Mídia
divulga informações erradas sobre ataques cardíacos
Preste atenção neste texto. É parte editada de
um artigo publicado no Journal of General Hospital Rochester nº
240:
"Digamos que às 16h30m você está indo
para casa, sozinho, de carro, depois de um dia bastante pesado no
serviço, não só porque trabalhou bastante, mas porque também
teve uma discussão com seu chefe e não houve jeito de fazê-lo
entender seu ponto de vista.
Você está realmente aborrecido e quanto mais
pensa sobre o assunto, mais tenso você fica.
De repente, você sente uma dor muito forte no
peito que se irradia pelo braço e sobe até o queixo. Você está a
uns oito quilômetros do hospital mais próximo e não tem certeza
se vai conseguir chegar até lá. O que fazer? Você fez um curso de
primeiros socorros, mas não é que o instrutor se esqueceu de
explicar o que fazer quando a vítima é você mesmo?
Sem assistência, a pessoa cujo coração
pára de funcionar adequadamente e que começa a sentir que vai
desmaiar, tem apenas 10 segundos antes de perder a consciência.
O que fazer para sobreviver quando estiver
sozinho?
Resposta: Essas vítimas podem ajudar a si
mesmas tossindo com força repetidas vezes. Inspire antes de tossir,
tussa profunda e prolongadamente, como quando está expelindo
catarro de dentro do peito.
Repita a seqüência a cada dois segundos,
até que chegue auxílio ou até que o coração volte a funcionar
normalmente.
A inspiração profunda leva oxigênio aos
pulmões e a tosse contrai o coração e faz com que o sangue
circule. A pressão da contração no coração também o ajuda a
retomar o ritmo normal. Desse modo, uma vítima de um ataque
cardíaco pode fazer uma ligação telefônica e, entre as
inspirações, pedir ajuda."
Os relatos sobre manutenção de fluxo sangüíneo com tosse são
verdadeiros, mas se referem, em geral, a pacientes na sala de
hemodinâmica (portanto, deitados e com maior facilidade para
chegada do sangue até o cérebro) e, mesmo assim, por pouco tempo.

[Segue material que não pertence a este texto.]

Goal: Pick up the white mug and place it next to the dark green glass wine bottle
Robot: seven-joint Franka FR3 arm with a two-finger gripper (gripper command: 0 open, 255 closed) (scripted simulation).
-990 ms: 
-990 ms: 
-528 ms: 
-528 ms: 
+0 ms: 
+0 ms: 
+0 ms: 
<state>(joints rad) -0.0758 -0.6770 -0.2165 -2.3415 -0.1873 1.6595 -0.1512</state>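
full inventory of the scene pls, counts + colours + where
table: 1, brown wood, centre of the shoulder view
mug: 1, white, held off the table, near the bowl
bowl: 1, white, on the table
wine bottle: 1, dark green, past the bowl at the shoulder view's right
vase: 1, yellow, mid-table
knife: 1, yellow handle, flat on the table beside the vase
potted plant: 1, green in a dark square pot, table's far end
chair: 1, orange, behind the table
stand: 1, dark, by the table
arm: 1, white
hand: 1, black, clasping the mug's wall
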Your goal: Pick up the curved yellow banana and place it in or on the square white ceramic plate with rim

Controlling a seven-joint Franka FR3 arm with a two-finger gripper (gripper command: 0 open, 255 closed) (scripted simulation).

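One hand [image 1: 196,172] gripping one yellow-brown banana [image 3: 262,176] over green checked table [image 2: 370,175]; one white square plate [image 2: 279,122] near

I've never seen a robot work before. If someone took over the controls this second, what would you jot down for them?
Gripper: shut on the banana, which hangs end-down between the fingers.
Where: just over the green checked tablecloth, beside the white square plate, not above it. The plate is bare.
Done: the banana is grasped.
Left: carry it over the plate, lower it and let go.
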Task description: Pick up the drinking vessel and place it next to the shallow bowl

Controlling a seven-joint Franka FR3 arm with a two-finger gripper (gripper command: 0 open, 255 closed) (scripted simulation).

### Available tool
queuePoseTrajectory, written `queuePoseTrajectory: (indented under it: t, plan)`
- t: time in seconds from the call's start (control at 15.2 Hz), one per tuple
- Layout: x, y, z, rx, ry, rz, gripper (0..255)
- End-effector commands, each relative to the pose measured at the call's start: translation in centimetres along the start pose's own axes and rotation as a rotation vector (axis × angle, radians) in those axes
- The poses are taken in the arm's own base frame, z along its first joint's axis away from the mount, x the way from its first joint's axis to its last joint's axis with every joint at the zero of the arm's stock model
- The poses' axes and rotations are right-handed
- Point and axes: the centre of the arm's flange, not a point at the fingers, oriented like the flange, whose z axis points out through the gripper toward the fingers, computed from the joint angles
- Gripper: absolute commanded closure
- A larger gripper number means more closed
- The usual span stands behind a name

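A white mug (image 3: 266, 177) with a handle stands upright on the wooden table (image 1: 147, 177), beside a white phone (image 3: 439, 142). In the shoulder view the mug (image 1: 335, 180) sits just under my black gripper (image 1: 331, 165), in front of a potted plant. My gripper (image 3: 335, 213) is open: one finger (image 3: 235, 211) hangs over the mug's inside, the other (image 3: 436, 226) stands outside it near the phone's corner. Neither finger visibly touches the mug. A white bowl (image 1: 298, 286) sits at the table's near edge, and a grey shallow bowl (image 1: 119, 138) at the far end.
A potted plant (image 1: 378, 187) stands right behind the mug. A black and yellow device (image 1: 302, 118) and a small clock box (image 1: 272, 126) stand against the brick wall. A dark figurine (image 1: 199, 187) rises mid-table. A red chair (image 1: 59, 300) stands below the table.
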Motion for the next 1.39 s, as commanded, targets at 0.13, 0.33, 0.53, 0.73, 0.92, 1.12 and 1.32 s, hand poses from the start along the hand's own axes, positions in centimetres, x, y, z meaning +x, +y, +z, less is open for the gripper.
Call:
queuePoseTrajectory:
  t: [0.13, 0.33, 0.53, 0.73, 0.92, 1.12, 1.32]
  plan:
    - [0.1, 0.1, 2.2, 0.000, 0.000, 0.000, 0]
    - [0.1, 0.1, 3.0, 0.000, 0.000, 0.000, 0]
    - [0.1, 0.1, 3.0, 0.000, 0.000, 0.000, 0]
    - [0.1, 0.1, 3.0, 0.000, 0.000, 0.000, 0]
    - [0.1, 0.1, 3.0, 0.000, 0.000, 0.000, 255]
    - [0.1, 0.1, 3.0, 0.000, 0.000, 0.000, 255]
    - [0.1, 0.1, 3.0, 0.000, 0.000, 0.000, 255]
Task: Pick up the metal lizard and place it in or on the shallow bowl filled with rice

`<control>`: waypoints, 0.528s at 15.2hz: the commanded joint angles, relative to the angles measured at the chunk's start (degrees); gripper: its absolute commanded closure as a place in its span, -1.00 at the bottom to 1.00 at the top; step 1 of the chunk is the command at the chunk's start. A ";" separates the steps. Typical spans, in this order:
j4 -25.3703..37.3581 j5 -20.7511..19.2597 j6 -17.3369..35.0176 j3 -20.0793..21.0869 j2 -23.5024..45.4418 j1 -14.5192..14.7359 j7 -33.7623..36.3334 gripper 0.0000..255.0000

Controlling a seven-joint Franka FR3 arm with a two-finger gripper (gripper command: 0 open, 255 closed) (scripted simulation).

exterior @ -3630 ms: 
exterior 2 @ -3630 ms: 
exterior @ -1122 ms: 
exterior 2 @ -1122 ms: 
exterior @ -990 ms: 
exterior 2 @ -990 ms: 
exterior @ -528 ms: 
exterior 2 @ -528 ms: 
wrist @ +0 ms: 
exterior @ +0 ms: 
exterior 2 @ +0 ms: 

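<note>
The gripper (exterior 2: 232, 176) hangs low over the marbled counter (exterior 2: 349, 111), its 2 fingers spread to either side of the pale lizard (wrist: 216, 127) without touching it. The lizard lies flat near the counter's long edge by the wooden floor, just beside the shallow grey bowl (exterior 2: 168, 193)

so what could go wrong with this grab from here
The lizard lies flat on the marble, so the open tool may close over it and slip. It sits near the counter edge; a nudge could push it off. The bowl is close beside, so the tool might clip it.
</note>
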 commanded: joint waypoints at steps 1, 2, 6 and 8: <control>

Seria irreal acreditar que uma pessoa sentada, ou de pé,
conseguisse manter um fluxo cerebral até a chegada de ajuda ou,
ainda menos provável, "até que o coração voltasse a
funcionar" como é sugerido no material.
O texto fala ainda que a ação pode salvar
muitas vidas e cita como referência uma revista não encontrada no
medline (n.º 240 do Journal of General Hospital Rochester).
O Ilcor (International Liasion Committee on
Resuscitation), órgão regulador mundial sobre assuntos de
Emergências Cardiovasculares e Ressuscitação, tem como um dos
líderes em assuntos de Emergências e Ressuscitação Roger Dean
White. O especialista desconhece o trabalho. Ou seja, a
informação, que já é veiculada em diversos sites, não tem aval
confiável. Apenas campanhas preventivas, primárias e secundárias,
como a contra o tabagismo, são eficazes na diminuição dos ataques
cardiovasculares.
A morte súbita cardíaca é a principal causa de
morte no mundo em pessoas acima de 40 anos. Em 1998, o SUS
apresentou um número de 160 mil mortes/ano. Artigos, como o
apresentado, mostram a necessidade de uma legislação que contemple
cursos de SBV e a implementação de desfibriladores em locais de
alta concentração, bem como uma política racional como a feita
para portadores de HIV, com medicamentos e equipamentos que estejam
disponíveis para a população no combate à morte súbita, sem os
quais o índice de sobrevivência em caso de ataque dificilmente
deve superar os atuais dois por cento.